■ REQUIREMENT: Instruction for the entries that follow: retype exactly the lines from the line with "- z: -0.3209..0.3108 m" to the line with "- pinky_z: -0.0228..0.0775", both included, and omit all others.

■ RECORDS FOR THIS TASK:
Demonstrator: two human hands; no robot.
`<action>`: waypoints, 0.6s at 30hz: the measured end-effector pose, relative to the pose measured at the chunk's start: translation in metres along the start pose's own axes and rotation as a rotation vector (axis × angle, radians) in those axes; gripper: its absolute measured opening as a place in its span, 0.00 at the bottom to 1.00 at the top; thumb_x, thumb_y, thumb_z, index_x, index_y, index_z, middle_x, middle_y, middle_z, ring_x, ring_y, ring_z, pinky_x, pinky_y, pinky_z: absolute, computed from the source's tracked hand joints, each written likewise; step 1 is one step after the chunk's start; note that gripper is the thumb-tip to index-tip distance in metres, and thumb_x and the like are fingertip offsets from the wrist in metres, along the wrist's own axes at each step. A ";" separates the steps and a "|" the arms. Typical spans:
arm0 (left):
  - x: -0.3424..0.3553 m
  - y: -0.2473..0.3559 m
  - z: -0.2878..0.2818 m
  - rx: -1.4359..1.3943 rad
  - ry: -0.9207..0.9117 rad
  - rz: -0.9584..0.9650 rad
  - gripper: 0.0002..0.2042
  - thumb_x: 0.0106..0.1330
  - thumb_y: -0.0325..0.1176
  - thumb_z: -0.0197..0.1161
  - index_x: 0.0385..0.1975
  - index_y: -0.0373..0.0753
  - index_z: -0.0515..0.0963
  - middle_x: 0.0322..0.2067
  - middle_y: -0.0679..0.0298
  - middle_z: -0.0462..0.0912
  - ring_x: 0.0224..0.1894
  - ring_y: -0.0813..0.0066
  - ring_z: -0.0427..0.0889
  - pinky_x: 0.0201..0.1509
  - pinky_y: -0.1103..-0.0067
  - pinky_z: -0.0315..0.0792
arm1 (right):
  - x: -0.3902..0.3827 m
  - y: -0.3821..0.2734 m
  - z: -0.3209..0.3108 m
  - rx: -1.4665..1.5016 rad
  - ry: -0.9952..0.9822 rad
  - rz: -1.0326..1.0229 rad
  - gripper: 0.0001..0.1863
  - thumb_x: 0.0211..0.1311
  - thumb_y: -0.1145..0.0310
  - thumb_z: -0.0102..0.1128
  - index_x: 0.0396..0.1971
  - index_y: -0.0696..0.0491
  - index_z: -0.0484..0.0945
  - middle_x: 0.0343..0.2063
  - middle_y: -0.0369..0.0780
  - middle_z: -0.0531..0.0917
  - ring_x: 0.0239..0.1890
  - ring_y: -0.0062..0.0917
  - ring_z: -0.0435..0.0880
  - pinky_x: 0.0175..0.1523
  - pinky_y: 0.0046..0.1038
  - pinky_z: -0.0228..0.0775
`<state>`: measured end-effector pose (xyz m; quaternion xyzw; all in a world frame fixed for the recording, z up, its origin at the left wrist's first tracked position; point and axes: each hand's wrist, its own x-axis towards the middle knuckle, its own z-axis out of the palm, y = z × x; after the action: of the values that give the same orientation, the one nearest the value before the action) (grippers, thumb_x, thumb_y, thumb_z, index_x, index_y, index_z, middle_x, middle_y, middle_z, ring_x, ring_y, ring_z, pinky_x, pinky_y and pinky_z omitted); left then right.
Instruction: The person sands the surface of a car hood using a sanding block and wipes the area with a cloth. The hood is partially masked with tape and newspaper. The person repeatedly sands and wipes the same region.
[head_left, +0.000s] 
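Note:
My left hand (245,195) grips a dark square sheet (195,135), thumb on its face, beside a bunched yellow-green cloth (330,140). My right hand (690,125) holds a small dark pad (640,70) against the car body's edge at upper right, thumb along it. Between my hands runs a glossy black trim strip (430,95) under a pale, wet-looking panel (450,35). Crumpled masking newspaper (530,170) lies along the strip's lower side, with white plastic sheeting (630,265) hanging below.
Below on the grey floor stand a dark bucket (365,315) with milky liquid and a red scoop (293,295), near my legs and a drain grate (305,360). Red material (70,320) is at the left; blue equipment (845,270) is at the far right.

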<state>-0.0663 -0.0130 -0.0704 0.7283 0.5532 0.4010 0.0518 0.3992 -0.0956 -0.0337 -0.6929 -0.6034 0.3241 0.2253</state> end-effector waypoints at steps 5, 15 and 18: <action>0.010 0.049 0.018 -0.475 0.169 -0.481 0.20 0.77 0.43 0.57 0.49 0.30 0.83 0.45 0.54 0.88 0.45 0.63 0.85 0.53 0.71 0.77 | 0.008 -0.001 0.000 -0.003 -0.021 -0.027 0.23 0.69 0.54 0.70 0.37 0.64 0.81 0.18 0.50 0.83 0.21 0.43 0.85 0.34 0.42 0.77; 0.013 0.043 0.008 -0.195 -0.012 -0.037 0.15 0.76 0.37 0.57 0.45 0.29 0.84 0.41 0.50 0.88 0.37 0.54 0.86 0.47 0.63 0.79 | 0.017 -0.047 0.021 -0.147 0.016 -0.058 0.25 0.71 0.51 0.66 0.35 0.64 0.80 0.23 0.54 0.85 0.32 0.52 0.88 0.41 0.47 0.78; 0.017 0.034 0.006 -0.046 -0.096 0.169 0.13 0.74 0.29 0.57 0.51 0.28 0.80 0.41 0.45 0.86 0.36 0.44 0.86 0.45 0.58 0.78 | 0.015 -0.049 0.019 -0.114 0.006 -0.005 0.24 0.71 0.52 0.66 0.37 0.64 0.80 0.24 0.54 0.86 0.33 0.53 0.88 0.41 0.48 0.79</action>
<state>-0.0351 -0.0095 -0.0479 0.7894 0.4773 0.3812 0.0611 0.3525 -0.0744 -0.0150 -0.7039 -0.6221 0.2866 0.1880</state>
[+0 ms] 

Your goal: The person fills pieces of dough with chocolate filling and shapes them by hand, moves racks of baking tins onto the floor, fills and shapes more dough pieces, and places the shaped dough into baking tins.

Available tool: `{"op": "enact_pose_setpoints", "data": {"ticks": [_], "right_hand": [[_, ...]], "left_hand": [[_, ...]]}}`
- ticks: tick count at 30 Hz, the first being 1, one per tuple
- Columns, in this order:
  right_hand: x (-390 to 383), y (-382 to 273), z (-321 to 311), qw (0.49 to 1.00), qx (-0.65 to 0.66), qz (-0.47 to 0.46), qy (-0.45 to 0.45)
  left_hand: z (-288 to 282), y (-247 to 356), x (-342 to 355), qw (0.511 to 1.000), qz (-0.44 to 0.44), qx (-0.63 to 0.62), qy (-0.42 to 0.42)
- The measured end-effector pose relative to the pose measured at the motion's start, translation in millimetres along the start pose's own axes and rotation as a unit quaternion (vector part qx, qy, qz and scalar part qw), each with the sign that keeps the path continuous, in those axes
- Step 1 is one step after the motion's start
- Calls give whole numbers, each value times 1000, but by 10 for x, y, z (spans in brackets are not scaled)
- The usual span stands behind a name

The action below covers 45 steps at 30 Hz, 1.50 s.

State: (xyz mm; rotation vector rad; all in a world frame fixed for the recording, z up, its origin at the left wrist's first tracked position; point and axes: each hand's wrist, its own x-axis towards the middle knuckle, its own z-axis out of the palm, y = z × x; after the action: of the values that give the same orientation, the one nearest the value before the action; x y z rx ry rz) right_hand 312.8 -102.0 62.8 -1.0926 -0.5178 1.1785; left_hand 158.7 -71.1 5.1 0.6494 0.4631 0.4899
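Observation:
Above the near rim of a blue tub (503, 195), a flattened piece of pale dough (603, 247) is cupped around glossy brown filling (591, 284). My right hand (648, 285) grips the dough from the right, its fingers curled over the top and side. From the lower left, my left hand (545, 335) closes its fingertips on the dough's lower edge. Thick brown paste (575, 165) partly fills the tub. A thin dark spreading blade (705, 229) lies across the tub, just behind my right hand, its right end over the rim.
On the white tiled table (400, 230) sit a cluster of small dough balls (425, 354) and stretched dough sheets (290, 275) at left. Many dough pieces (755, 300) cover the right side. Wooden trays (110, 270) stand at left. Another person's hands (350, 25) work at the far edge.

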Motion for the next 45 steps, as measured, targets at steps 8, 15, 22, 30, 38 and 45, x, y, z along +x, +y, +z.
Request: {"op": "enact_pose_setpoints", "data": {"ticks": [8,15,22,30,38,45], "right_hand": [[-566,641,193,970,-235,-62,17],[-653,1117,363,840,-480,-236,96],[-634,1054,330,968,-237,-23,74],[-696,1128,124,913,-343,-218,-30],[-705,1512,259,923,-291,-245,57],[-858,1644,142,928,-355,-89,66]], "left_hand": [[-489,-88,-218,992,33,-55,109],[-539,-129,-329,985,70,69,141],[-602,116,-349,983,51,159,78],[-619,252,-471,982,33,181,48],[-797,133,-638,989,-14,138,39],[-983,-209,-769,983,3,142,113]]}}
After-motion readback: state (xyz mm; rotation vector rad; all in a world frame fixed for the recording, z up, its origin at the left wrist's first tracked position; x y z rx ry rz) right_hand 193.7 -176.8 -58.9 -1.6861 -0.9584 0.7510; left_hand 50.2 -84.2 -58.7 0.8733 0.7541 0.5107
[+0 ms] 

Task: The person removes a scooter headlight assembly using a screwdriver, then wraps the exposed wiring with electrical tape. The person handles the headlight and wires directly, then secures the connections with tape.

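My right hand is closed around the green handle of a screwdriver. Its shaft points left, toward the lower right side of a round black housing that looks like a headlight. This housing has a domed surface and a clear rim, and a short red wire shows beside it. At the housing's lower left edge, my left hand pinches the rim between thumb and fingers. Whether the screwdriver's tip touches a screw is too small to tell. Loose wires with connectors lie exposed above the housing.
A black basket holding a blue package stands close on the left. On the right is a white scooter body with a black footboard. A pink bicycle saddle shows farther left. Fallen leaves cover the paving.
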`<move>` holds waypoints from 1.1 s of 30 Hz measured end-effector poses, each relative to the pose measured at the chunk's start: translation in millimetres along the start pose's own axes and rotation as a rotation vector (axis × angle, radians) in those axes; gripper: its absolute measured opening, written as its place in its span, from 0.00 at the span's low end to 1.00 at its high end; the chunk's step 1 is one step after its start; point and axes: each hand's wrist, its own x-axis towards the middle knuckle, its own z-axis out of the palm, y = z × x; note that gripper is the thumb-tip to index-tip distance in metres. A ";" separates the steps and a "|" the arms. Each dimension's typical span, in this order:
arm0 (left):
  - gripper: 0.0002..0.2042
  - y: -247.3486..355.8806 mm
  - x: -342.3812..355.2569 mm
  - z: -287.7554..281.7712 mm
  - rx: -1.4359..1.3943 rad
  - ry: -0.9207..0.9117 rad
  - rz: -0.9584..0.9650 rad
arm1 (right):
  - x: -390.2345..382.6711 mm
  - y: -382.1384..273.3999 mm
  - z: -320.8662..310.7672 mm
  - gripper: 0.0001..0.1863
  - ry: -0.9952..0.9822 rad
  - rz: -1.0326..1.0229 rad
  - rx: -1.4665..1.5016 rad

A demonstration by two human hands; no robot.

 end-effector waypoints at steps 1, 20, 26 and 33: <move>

■ RESPONSE TO THIS EXERCISE:
  - z: -0.3209..0.3108 m
  - rx: -1.4665..1.5016 rad
  - ry: -0.9952..0.9822 rad
  - rz: -1.0326..1.0229 rad
  - gripper: 0.0001..0.1863
  - thumb_x: 0.0211..0.1311
  - thumb_y: -0.1145..0.0310
  - thumb_z: -0.0102..0.1128
  - index_x: 0.0396..0.1971
  - index_y: -0.0696..0.0491
  - index_z: -0.0484..0.0945
  - middle_x: 0.0343..0.2063
  - middle_y: -0.0369..0.0780
  - middle_z: -0.0531..0.0917
  - ring_x: 0.0239..0.1890
  - ring_y: -0.0062..0.0917
  - ring_z: -0.0435..0.0880
  - pinky_x: 0.0175..0.1523
  - pinky_y: 0.0046..0.1038
  - pinky_z: -0.0228..0.0775

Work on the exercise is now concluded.